▶ **How to complete this task**
The expected answer holds every line from the first line of the data below through the line containing "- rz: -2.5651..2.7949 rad", exactly as written, and no other line.
*** Opening Excerpted records ***
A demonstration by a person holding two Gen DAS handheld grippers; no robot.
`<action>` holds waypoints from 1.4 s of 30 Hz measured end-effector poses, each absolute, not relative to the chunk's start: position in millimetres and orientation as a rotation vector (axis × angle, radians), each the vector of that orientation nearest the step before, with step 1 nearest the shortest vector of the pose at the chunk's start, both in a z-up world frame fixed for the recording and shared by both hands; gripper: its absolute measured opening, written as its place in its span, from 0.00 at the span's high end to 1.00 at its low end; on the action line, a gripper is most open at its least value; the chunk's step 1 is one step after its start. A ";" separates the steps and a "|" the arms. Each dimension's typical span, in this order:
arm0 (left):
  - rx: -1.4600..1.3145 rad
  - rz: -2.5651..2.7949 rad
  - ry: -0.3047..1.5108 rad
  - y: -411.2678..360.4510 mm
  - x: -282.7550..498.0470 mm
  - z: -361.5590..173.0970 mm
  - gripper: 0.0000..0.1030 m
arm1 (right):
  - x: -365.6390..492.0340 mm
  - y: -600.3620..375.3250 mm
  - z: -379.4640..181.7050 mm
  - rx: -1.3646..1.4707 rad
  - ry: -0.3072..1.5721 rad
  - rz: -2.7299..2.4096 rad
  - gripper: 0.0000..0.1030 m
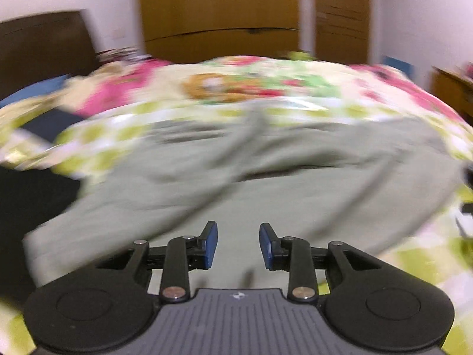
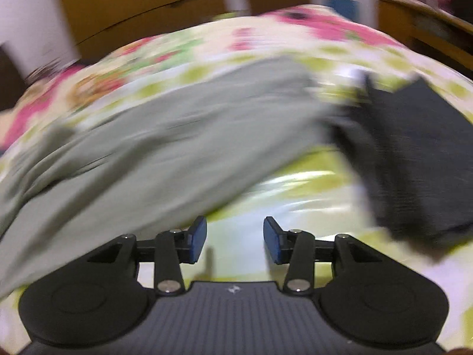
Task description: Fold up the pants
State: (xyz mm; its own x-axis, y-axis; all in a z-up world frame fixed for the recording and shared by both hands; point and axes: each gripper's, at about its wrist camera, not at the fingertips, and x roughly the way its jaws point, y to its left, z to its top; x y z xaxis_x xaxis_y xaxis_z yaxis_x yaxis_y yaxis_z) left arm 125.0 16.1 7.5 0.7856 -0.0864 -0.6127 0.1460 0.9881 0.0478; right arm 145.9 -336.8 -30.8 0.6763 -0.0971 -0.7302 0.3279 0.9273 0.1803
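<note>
Both frames heavily blurred. Nearest: left gripper [image 1: 238, 244], jaws parted with nothing between them, hanging over the near edge of the pants [image 1: 236, 177]. Right gripper [image 2: 235, 241], jaws likewise parted and empty, sits over bare bedspread [image 2: 295, 183] just beside the pants' [image 2: 165, 136] lower edge.

The pants are grey-green, spread across the floral bedspread [image 1: 266, 82] on the bed, rumpled, with a ridge running across the middle; whether a fold is already in is hard to tell through the blur. A dark folded cloth [image 2: 414, 153] lies just to the right of them, touching or nearly so.

Likely step: reaching for a new grasp. To do it well, pinch both ends of one edge, waistband or hem, take all layers, lift evenly, keep clear of the dark cloth.

Far: wooden wardrobe [image 1: 221, 14], dark headboard [image 1: 44, 47].
</note>
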 end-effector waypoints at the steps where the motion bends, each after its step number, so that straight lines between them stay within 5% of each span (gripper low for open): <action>1: 0.108 -0.169 0.659 -6.0 130.7 5.5 0.56 | 146.8 -348.2 -34.2 0.302 0.791 -0.279 0.58; 9: 0.164 -0.375 0.687 -113.1 147.3 -2.0 0.55 | 160.9 -393.3 -49.2 0.320 0.768 -0.354 0.99; 19: 0.170 -0.456 0.727 -144.6 152.6 -19.2 0.52 | 166.7 -452.9 -53.9 0.479 0.756 -0.457 1.00; 24: 0.173 -0.462 0.743 -151.8 158.3 -27.3 0.52 | 182.9 -447.0 -48.7 0.605 0.713 -0.342 0.40; 28: 0.177 -0.456 0.749 -151.7 159.7 -29.5 0.51 | 208.3 -444.4 -53.3 0.670 0.678 -0.316 0.38; 29: 0.177 -0.453 0.750 -151.2 159.6 -29.4 0.51 | 213.9 -443.3 -55.6 0.681 0.685 -0.324 0.42; 31: 0.177 -0.449 0.750 -149.7 159.6 -28.5 0.51 | 219.5 -444.4 -58.4 0.676 0.705 -0.368 0.67; 32: 0.175 -0.447 0.748 -148.8 159.4 -27.7 0.51 | 218.0 -448.3 -58.5 0.699 0.708 -0.372 0.90; 33: 0.173 -0.446 0.745 -147.5 159.1 -26.7 0.51 | 211.2 -454.7 -58.3 0.755 0.704 -0.345 0.97; 42: 0.154 -0.446 0.717 -134.6 153.8 -19.4 0.46 | 121.2 -472.6 -15.8 0.721 0.671 -0.357 0.97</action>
State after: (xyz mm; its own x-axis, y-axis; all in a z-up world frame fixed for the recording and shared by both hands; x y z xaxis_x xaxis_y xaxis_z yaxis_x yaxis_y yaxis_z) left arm 153.8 -134.6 -19.4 0.6649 -0.3412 -0.6644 0.4453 0.8953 -0.0141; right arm 121.2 -472.6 -15.8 0.7369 -0.0748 -0.6719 0.5158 0.7046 0.4873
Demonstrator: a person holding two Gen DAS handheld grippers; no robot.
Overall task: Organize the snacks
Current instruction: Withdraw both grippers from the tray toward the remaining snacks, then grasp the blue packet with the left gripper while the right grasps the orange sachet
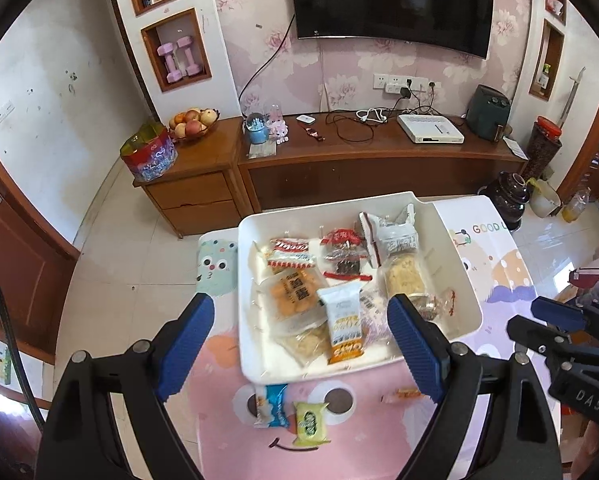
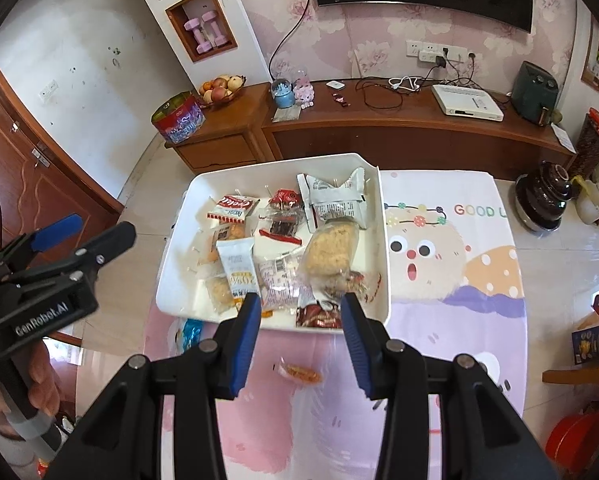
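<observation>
White tray (image 1: 465,288) full of snack packets (image 1: 341,320)

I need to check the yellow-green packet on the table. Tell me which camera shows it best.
The left wrist view. The yellow-green packet lies in plain sight on the tablecloth, beside the blue packet, just outside the white tray. The right wrist view does not show it.

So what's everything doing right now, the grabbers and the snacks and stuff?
Left gripper: open, empty.
Right gripper: open, empty.
Tray: holds many wrapped snacks.
Blue snack: on the table, outside the tray.
Green snack: on the table, beside the blue one.
Orange snack: on the table, outside the tray.
TV: off.
</observation>
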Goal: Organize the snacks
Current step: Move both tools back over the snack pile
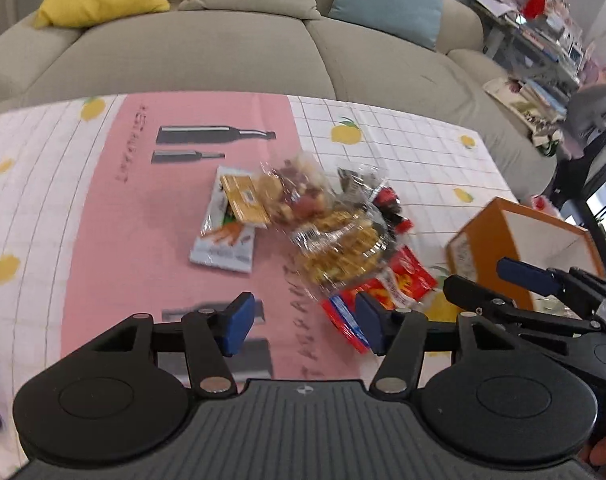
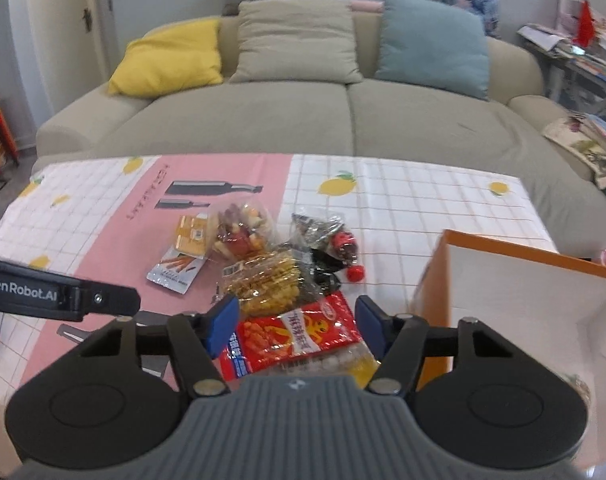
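Red snack packet (image 2: 299,334) at lower centre looked light, crinkly, slippery; right gripper (image 2: 297,328) was spread wide around it, left gripper (image 1: 303,326) also released, so I'd pinch its flat middle.

You see a tablecloth (image 2: 403,200) of white grid with yellow lemons and a pink panel printed with dark bottles. On it, your red packet (image 2: 299,332) carries yellow print, the box (image 2: 435,280) is orange outside and white inside, and each gripper's fingertips (image 2: 223,322) are blue on black arms.
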`<state>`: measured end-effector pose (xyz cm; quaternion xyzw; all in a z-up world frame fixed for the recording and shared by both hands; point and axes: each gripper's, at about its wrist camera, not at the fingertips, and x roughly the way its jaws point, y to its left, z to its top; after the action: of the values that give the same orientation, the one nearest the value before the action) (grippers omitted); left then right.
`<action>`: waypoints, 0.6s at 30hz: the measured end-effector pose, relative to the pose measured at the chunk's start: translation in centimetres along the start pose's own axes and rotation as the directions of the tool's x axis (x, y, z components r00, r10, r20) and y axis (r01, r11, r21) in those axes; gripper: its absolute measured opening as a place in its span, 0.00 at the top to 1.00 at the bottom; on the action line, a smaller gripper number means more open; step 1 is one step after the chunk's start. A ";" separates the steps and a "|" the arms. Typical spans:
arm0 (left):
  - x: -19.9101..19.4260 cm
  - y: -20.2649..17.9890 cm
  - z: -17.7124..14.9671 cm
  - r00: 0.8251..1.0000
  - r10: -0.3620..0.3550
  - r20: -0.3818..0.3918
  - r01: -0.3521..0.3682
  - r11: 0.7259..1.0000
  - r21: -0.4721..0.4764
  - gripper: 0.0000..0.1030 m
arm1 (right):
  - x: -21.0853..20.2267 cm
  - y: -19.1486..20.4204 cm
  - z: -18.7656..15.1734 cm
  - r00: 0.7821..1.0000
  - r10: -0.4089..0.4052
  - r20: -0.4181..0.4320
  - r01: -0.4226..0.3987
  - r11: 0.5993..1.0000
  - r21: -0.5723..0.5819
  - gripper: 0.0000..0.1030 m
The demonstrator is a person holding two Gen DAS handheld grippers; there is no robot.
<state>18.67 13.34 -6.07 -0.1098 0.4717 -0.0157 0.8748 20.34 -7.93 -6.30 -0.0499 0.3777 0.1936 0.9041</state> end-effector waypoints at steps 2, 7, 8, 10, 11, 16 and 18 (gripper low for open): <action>0.8 0.3 0.8 1.000 0.001 0.005 -0.001 1.000 0.018 0.31 | 1.6 0.2 0.6 1.000 0.009 -0.015 -0.009 1.000 -0.014 0.39; 3.7 1.6 2.8 1.000 0.011 -0.016 -0.011 1.000 0.024 0.28 | 5.9 0.8 1.6 0.997 0.022 -0.073 -0.027 0.998 -0.055 0.38; 4.3 2.0 3.2 1.000 0.014 -0.023 -0.013 1.000 0.011 0.29 | 6.6 0.8 1.8 0.996 0.020 -0.082 -0.025 0.998 -0.058 0.38; 5.4 2.8 3.8 1.000 0.004 -0.023 -0.004 1.000 -0.017 0.30 | 8.3 0.7 2.2 0.994 0.015 -0.107 -0.021 0.998 -0.054 0.38; 6.0 3.2 4.1 1.000 -0.003 -0.023 0.002 0.999 -0.033 0.30 | 8.9 0.6 2.3 0.993 0.017 -0.117 -0.023 0.998 -0.051 0.38; 9.0 5.1 5.4 1.000 0.008 -0.020 -0.011 0.992 -0.128 0.30 | 11.6 0.9 3.0 0.987 0.036 -0.160 -0.043 0.998 -0.044 0.28; 10.0 5.8 5.7 1.000 -0.002 -0.027 -0.002 0.986 -0.168 0.30 | 12.2 1.2 3.2 0.985 0.044 -0.169 -0.053 0.997 -0.049 0.26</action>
<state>28.49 18.68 -12.47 -0.1830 0.4831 0.0228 0.8559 29.79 -2.23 -12.54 -0.0808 0.4484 0.2207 0.8624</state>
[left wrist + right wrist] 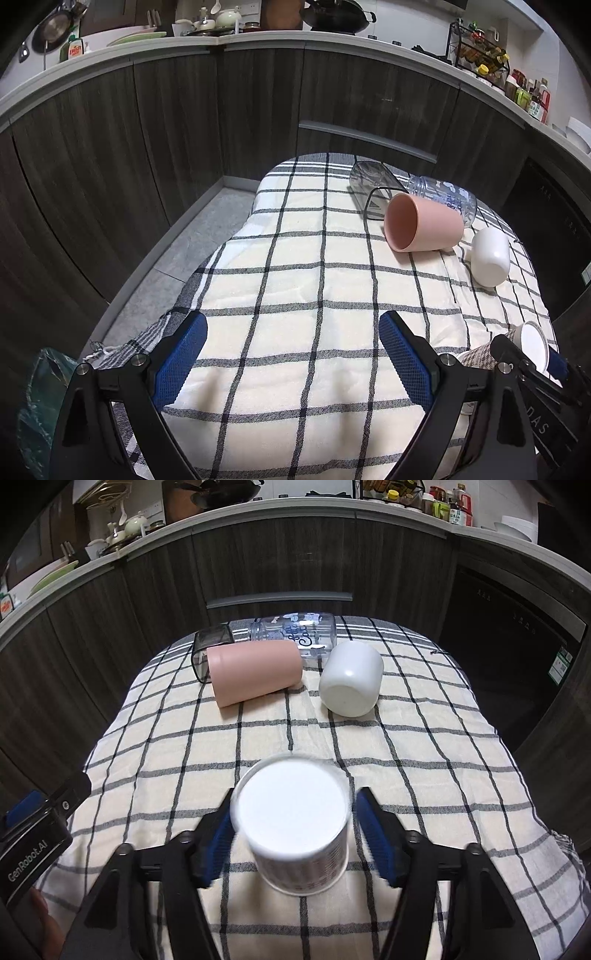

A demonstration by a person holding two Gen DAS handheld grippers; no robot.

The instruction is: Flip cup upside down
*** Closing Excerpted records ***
▶ **Answer space**
A demonstration by a person holding two Gen DAS handheld grippers; no robot.
`<action>` holds waypoints from 1.4 s of 30 Hz measured end-effector poses, each absolute, not relative to the chunk's start: position in millimetres and orientation as a rotation vector (axis × angle, radians), each the vector of that orientation nearest the step before, with step 1 nearest the shortest vector of the pose at the chunk's start, both in a z-up world frame fixed for the recording and shared by both hands; gripper: its absolute measured opening, written as its place in its span, from 0.00 at the span's high end to 1.00 at its low end; on the action line, a gripper is most open at its least value; the chunk's step 1 is one step after its start. A ";" separates the steps and a "|" the arms. Each dimension's typical span, in this order:
arm0 (left):
  - rx: -1.4600..1.3145 rad
  - rz: -2.5651..2.7949 rad

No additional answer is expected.